We filmed the work, yes. But we also filmed what holds work together: Elayna’s grin mid-squall; the way Riley counts the sea under his breath; Lenny’s triumph when a knot sits just so; Darwin asleep in a coil of line, as if the rope had been made to cradle exactly that small shape. The camera stopped being a tool and turned into a bridge, between us and them, between the day and the memory of it, between the stubbornness it takes to keep going and the grace that lets you enjoy it.

At night the boat spoke in its old language, creaks, ticks, a soft tap of something somewhere finding its place. The water lapped like a quiet audience. Someone snored, someone laughed in their sleep. If you’ve ever dozed on deck you know the feeling: you are held, not by walls, but by habit and horizon. You drift a little and never fall.

We left with hard drives, a sunburn that turned to freckles, and a sense that friendship can be built from the smallest materials: a warm hand hauling you aboard; a child insisting you admire a knot; a coffee passed up from a galley; the collective shrug and grin when rain makes comedians of everyone.
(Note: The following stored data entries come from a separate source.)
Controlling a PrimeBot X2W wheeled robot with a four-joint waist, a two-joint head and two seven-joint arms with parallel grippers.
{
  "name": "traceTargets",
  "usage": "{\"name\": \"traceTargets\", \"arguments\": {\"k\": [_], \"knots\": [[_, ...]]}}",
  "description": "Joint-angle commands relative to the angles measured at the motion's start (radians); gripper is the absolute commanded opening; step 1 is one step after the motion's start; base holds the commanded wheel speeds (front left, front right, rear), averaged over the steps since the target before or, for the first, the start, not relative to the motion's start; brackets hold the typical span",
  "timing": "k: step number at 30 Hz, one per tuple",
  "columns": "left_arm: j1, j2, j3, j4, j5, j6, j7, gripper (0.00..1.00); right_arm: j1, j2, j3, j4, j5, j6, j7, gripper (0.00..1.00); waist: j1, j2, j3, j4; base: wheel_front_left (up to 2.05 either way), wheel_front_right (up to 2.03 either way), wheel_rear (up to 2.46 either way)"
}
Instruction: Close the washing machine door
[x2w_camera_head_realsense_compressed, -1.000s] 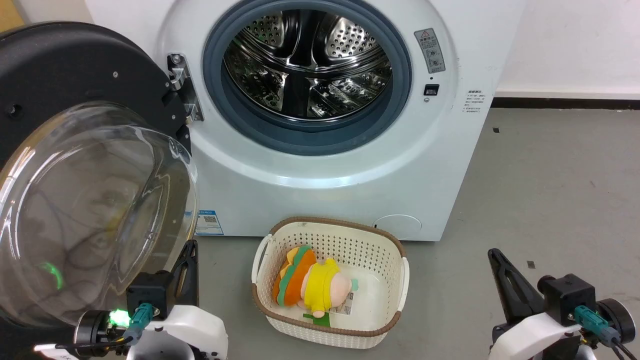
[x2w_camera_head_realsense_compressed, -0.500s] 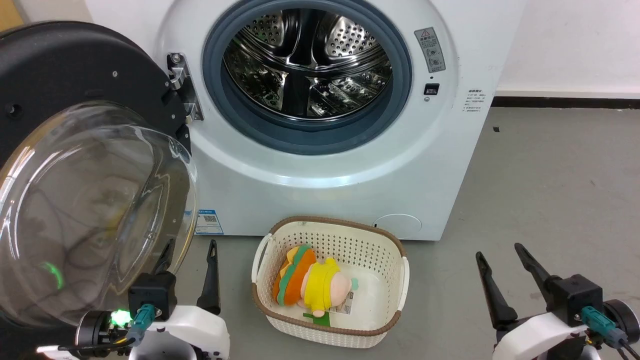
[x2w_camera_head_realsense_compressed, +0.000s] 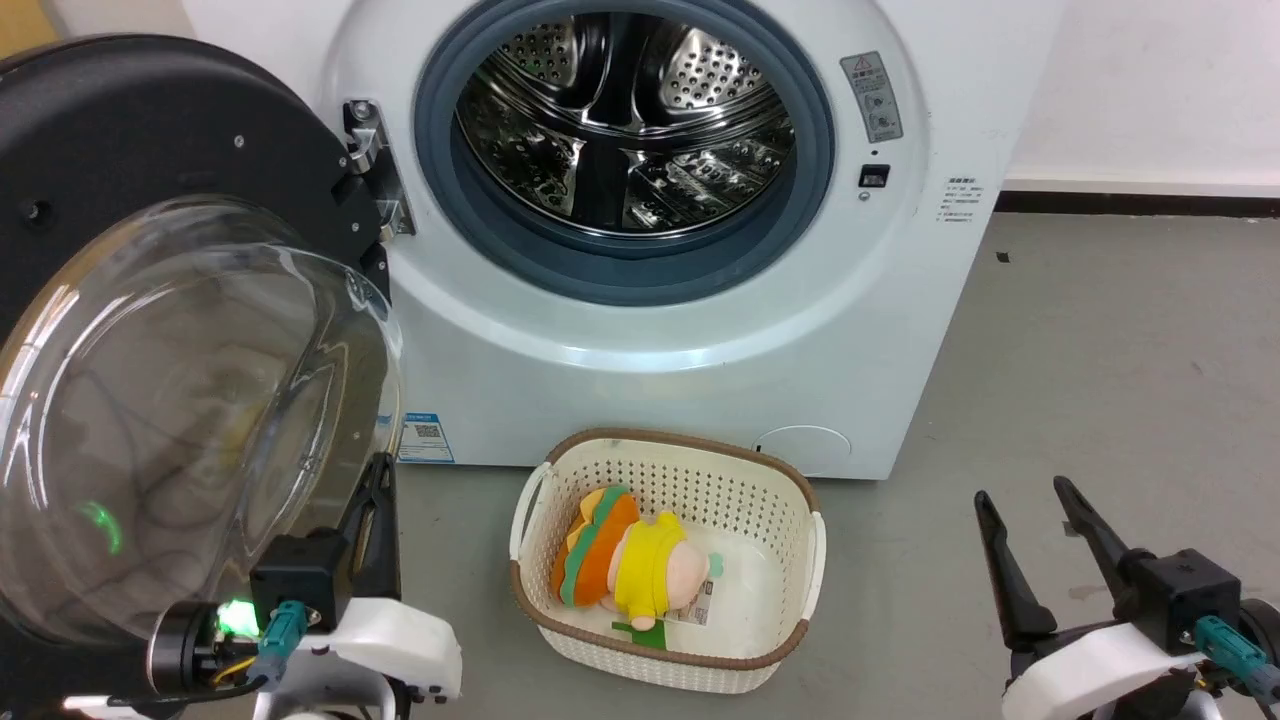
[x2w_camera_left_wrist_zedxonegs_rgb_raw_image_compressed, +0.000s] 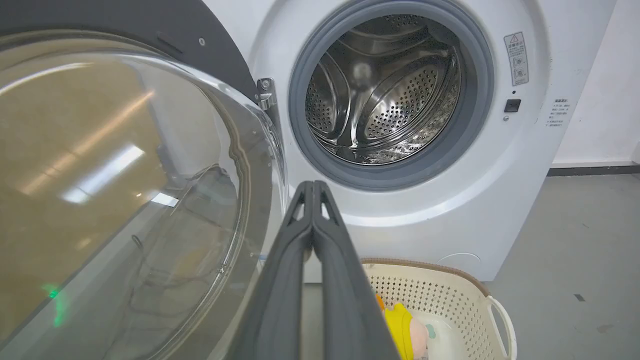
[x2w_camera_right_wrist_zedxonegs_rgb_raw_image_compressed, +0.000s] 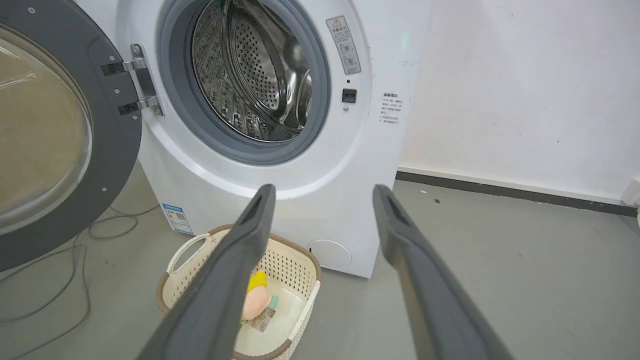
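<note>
Beside the washing machine door (x2w_camera_head_realsense_compressed: 180, 350), left gripper (x2w_camera_left_wrist_zedxonegs_rgb_raw_image_compressed: 313, 186) sat pressed together, empty; right gripper (x2w_camera_right_wrist_zedxonegs_rgb_raw_image_compressed: 324, 192) stood apart. Risk: push could slip off the curved glass (x2w_camera_left_wrist_zedxonegs_rgb_raw_image_compressed: 125, 175), door left unlatched.

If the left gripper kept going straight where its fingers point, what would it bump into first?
Probably the big white washing machine, just below its grey rubber ring. The shut left gripper points close beside the black-framed glass door, so it might graze that.
</note>
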Motion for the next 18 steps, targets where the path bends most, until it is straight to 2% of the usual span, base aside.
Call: {"name": "traceTargets", "arguments": {"k": [1, 18], "knots": [[-0.026, 0.008, -0.003, -0.016, -0.002, 0.008, -0.012, 0.00, -0.006, 0.001, -0.010, -0.007, 0.010, 0.000, -0.012, 1.00, 0.0000, 0.0000, 0.002, 0.008, 0.00, 0.00, 0.00], [-0.151, 0.033, 0.028, -0.120, -0.028, -0.009, -0.045, 0.00, -0.012, 0.002, -0.044, -0.020, 0.032, 0.000, -0.045, 1.00, 0.0000, 0.0000, 0.017, 0.096, 0.00, 0.00, 0.00]]}}
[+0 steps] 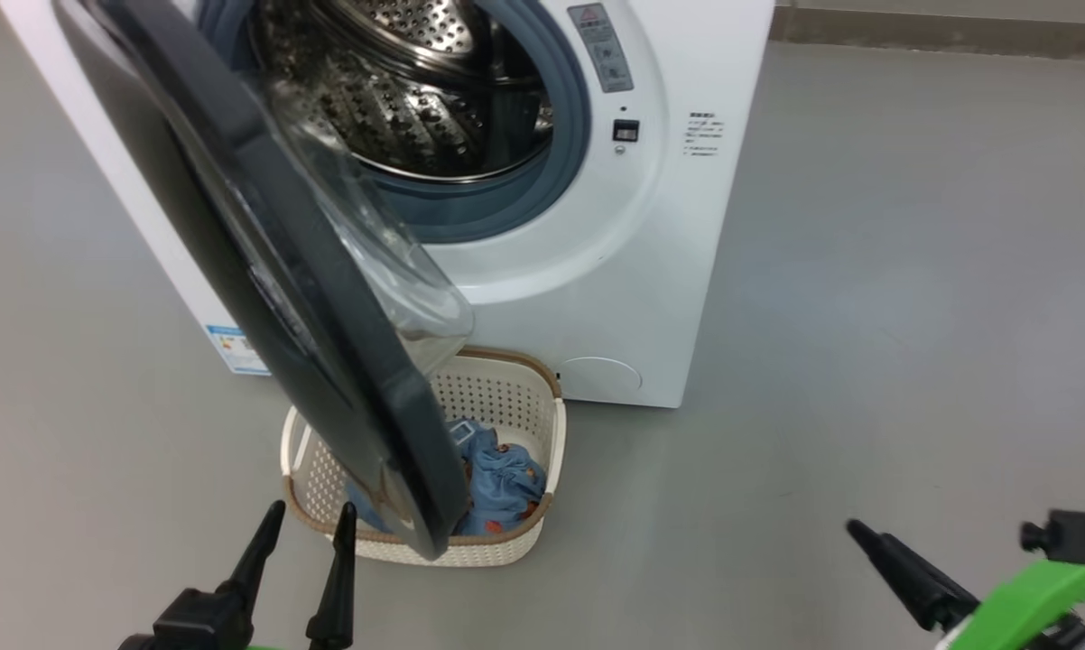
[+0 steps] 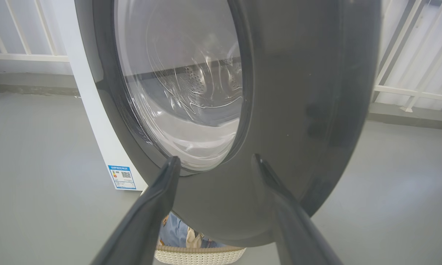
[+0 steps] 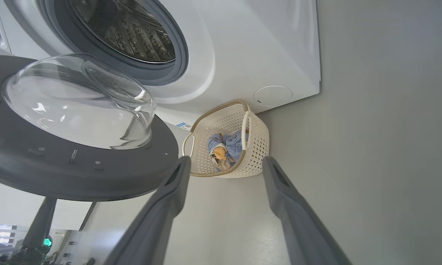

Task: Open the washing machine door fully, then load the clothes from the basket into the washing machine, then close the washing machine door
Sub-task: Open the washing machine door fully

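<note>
The washing machine door (image 1: 263,226) stood open at left, overhanging the basket (image 1: 497,397) of clothes (image 1: 506,478) at the near foot of the washing machine (image 1: 633,271). My left gripper (image 1: 313,507) and right gripper (image 3: 226,160) were both spread wide, empty.

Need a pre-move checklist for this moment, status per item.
1. Door fully open: not ok. The washing machine door stands partway, overhanging the basket in the head view.
2. Left tool open: ok, fingers apart, facing the door's outer side.
3. Left tool touching the door: cannot tell.
4. Right tool free: ok, open, holding nothing.
5. Clothes in the basket: ok, none loaded yet.
</note>
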Controlling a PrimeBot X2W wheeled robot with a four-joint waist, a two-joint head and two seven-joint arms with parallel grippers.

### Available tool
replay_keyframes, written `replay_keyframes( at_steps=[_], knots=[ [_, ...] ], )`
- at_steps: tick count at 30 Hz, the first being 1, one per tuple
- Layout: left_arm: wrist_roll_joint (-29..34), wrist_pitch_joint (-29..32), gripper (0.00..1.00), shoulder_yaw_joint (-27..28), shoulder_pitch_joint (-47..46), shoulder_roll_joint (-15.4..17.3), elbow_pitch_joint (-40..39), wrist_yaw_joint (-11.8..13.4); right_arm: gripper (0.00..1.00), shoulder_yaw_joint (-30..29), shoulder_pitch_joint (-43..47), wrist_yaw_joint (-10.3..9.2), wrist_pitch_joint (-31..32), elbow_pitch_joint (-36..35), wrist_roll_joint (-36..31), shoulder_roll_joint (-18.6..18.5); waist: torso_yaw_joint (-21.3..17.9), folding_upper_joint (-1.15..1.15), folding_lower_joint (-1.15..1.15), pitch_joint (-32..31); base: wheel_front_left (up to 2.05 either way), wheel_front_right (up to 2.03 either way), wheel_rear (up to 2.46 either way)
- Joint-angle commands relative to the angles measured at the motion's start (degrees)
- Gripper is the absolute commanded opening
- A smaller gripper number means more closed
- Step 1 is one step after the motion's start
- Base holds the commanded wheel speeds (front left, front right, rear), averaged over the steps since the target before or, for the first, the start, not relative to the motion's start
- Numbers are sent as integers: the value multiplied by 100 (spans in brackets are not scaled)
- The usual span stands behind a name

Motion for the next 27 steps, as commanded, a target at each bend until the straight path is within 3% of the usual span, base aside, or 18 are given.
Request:
replay_keyframes(
  at_steps=[1,9,14,21,27],
  knots=[
    [46,-37,100,213,-87,54,-133,-10,100,60,82,18,-205,-68,-103,-226,-66,0,0,-30,0,0,0],
    [71,-37,100,239,-5,54,-129,-13,100,148,223,18,-1350,119,-575,-527,-198,0,0,-69,0,0,0],
    [62,-37,100,279,11,54,-126,-13,100,-248,205,18,-1501,163,-1115,-504,-237,0,0,-75,0,0,0],
    [77,-37,100,353,-10,54,-171,-14,100,-1865,618,18,-1507,-196,-3004,116,-218,0,0,-50,0,0,0],
    [92,-37,100,397,-35,54,-224,-14,100,-2809,1050,18,-1508,-745,-4470,634,-164,0,0,-51,0,0,0]
  ],
)
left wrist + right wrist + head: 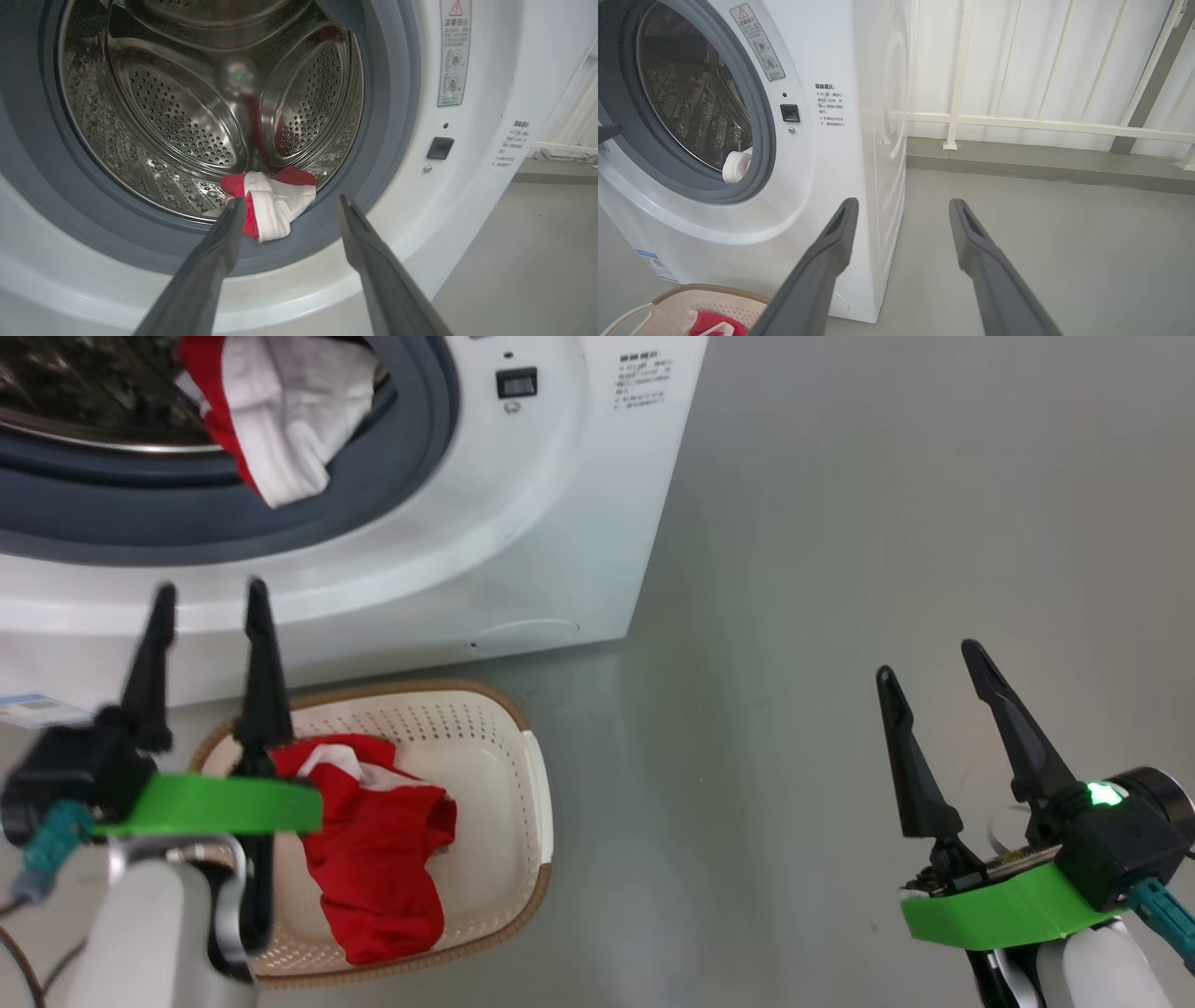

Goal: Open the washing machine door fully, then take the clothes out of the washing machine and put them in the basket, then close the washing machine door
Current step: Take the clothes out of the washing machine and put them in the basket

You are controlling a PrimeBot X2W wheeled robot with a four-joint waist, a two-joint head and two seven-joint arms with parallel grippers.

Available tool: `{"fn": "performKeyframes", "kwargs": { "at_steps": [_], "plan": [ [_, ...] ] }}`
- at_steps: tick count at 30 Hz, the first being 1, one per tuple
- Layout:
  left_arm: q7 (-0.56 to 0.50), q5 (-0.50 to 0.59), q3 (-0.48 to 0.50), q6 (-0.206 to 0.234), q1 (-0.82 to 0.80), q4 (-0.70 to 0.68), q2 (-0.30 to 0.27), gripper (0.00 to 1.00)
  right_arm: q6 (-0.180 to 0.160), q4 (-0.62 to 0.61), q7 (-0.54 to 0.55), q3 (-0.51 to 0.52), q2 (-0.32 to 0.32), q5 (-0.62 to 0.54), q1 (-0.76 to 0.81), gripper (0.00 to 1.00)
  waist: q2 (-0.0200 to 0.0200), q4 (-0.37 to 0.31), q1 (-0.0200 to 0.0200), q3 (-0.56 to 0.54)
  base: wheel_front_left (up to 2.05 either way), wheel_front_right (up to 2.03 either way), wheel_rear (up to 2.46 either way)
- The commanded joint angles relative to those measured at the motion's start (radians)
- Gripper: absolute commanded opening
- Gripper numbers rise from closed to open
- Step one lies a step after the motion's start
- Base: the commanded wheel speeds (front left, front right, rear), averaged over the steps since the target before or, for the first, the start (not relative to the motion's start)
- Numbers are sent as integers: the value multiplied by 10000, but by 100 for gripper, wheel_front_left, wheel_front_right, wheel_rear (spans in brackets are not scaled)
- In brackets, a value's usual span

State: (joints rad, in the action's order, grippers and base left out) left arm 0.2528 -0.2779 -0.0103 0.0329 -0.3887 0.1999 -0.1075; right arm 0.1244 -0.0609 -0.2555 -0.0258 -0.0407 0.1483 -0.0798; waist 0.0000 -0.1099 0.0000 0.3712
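Before washing machine (560,523) | left tool (210,586), right tool (926,658) spread wide, empty | clothes (280,420) on gasket (411,476) lip | basket (540,803) below

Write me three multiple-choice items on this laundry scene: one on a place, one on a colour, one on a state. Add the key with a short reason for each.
1. Where does the basket stand relative to the washing machine?
A. On top of it
B. On the floor in front of it
C. Inside it

2. What colour is the door gasket?
A. Red
B. Green
C. Grey

3. How is the left tool?
A. Open, holding nothing
B. Shut on a garment
C. Shut on a handle

Key:
1 B: the head view shows it on the floor below the machine's front.
2 C: a grey ring frames the drum.
3 A: its fingers stand apart, gripping nothing.
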Motion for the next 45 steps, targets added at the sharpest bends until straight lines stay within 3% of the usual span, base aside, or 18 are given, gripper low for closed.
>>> {"fn": "performKeyframes", "kwargs": {
  "at_steps": [1,18,26,33,45],
  "plan": [
    [88,37,425,-115,-588,115,-378,100,63,-220,-63,-337,-95,24,-301,100,0,-229,0,561,0,0,0],
    [89,217,972,-339,-3667,2235,-1381,100,63,-198,-63,-654,-95,219,-986,100,0,-710,0,1895,0,0,0],
    [89,364,1000,-387,-5441,3658,-1790,100,63,-175,-63,-755,-95,182,-1225,100,0,-737,0,2411,0,0,0],
    [-5,125,1059,-679,-6981,5263,-2066,100,63,-139,-63,-889,-95,241,-1408,100,0,-893,0,2766,0,0,0],
    [-1862,-774,894,-1454,-9259,7803,-2348,100,63,-21,-63,-1022,-95,263,-1502,100,0,-1198,0,3018,0,0,0]
  ]
}}
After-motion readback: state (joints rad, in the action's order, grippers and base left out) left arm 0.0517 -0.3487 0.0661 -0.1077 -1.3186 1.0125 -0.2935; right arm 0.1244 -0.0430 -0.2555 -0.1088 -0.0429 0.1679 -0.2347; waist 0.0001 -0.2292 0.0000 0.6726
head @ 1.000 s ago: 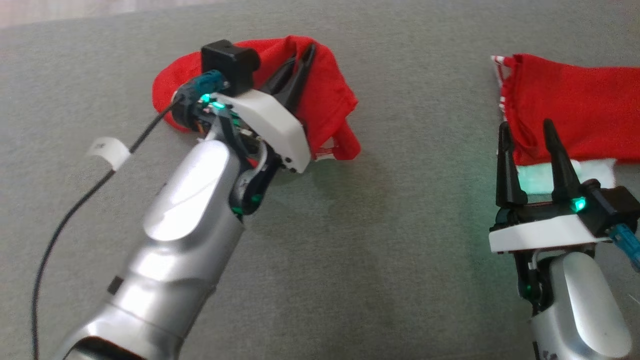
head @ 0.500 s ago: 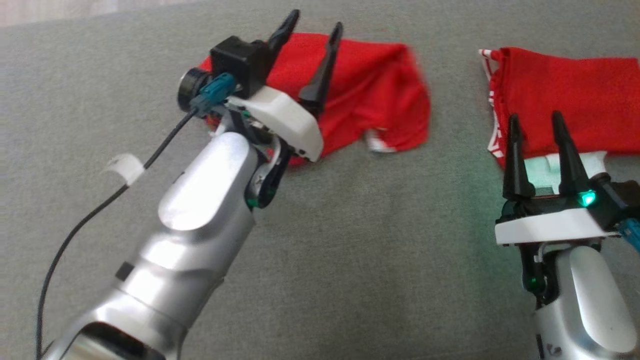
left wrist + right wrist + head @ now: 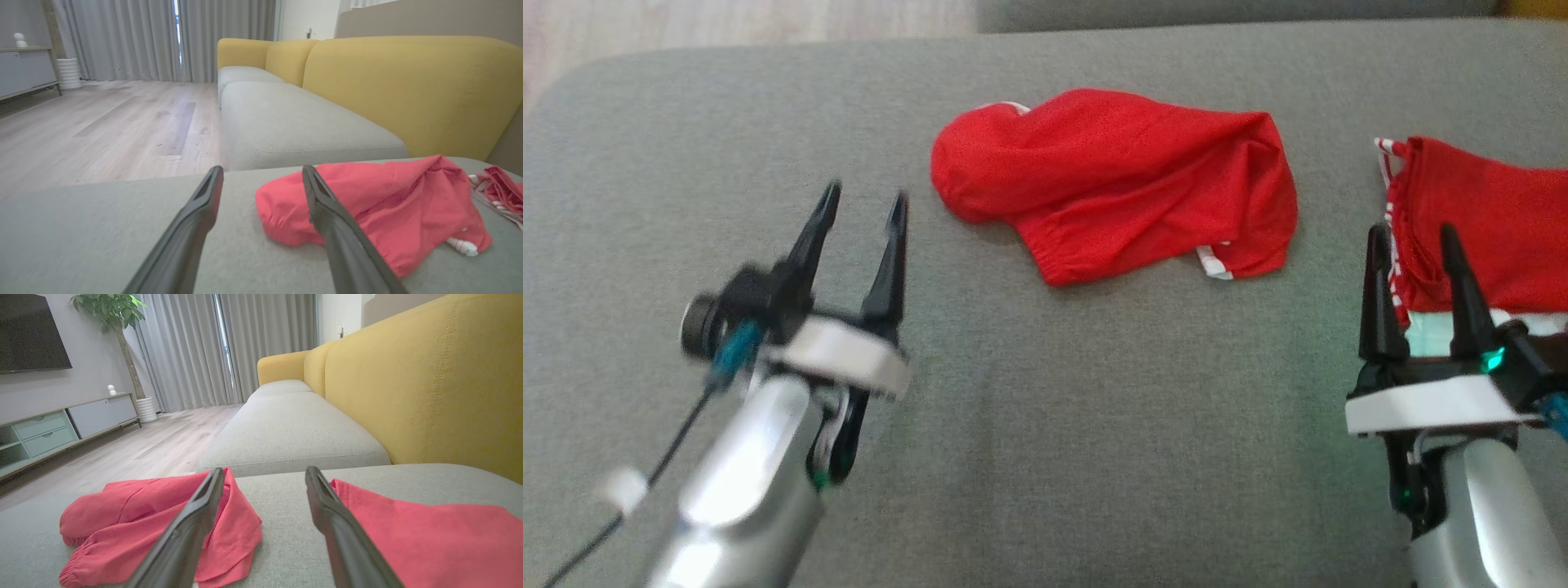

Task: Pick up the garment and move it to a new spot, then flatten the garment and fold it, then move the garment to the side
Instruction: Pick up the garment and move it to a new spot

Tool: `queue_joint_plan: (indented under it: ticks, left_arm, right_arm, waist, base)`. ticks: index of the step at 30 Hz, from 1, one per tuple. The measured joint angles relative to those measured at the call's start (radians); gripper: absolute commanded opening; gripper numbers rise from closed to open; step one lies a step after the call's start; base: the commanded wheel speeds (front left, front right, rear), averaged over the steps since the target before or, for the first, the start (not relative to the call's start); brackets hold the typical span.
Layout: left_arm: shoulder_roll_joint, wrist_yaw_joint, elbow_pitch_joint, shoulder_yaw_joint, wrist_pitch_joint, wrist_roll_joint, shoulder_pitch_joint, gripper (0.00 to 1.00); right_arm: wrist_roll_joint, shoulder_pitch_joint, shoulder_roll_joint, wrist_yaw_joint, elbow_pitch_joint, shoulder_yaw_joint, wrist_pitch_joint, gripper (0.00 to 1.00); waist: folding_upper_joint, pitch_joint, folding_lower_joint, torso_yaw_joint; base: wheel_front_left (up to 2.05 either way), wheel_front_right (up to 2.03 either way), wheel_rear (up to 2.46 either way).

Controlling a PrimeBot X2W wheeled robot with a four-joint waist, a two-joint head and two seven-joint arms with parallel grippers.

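yellow sofa (image 3: 429, 396), grey curtains (image 3: 184, 355), wood floor (image 3: 102, 130)

Bare grey cushion (image 3: 1045, 425) lies open along the whole near side of the crumpled red garment (image 3: 1111, 188) and out to its left, free for passage. To the garment's right a second red cloth (image 3: 1494, 212) lies near, a narrow bare strip between. Behind the garment the cushion ends; a yellow backrest (image 3: 408, 90) rises beyond, to the right

Yellow sofa back (image 3: 429, 396), grey curtains (image 3: 184, 347), perhaps a white figurine (image 3: 110, 389) on the cabinet (image 3: 98, 412).
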Motion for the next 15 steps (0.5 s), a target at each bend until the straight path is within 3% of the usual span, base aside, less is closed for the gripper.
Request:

The film we brought home does its job, there’s craft in the cut and care in the sound and light, but the thing that lingers isn’t technical. It’s the friendship. It’s knowing that, for a month, we lived inside a family’s moving circumference and were welcomed as if we’d always been there.

If you ask what we learned, it’s this: the good stories don’t need fanfare. They need time, and weather, and the ordinary bravery of people looking after one another. They need a deck that rocks just enough to remind you you’re afloat. They need a rope, a hand, a hello. And they need a camera held by someone who understands that the best part of recording a life is being invited to share it.